I would add: the ability to have a discussion purely in theoryland about such subjects (rape, racism, heterocentricity, transphobia, whatever) is a pretty sure sign that the person in question doesn't have to wrestle with the problem on an intimate personal level. "This is just an abstract, theoretical conversation" not only doesn't play with actual life stuff, it can't; as soon as real people with actual experiences come into play, the theory needs to be tested against reality, and if reality conflicts, the theory has to go.

And part of the cost of being those people with actual experiences is being told by the people with the theories that those experiences are atypical, exceptional, don't count, didn't happen the way they were reported, or, as in this case, that mentioning those experiences is a sign that we are too emotional to have the conversation in the first place.

I am glad that other people took up the conversation, honestly, and were competent to express the points that I felt needed to be made; I am not someone who is well-suited to teasing out alternate interpretations of theories that appear to me to be primarily about making space to blame victims of crimes for allowing themselves to have been harmed.



Looking at some quoted phrasing, meanwhile, there's an interesting and relevant question:

Who determines that people are "participants in a sexual situation"?

I know in my own experience with assault and harassment, the "sexual situation" was something that was created externally and inflicted upon me from the outside.
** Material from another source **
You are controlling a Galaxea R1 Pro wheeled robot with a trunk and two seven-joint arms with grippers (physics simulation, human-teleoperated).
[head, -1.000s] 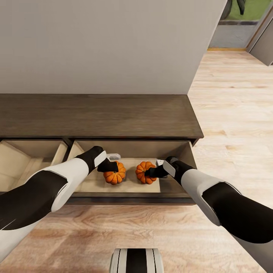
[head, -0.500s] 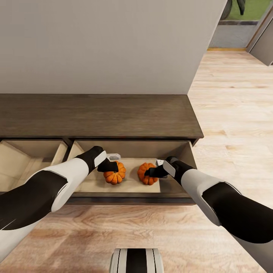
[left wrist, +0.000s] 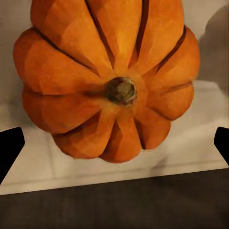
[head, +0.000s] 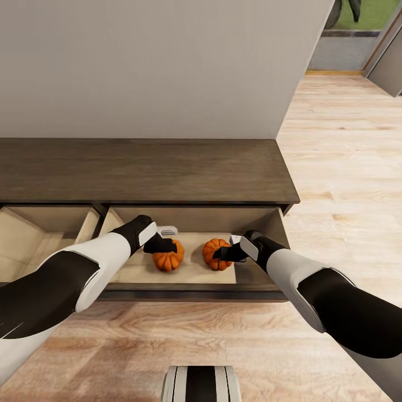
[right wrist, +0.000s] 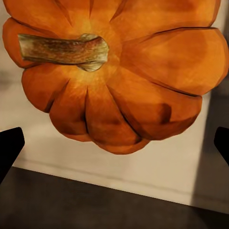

I was not a "participant in a sexual situation" any more than the victim of a pickpocket is a "participant in an act of commerce".

I'm entirely willing to grant that participants in a sexual situation have some level of reasonable obligation to communicate about their boundaries, but that still does not cover situations in which nonparticipants are dragged into such a situation. This isn't even getting into the question of whether or not those nonparticipants are capable of expressing consent clearly - it's noting that one person's sexual desire does not obligate anyone else to perform.

The idea that someone can unilaterally create a "sexual situation" that conveys obligations on other people is one I think ... dangerous.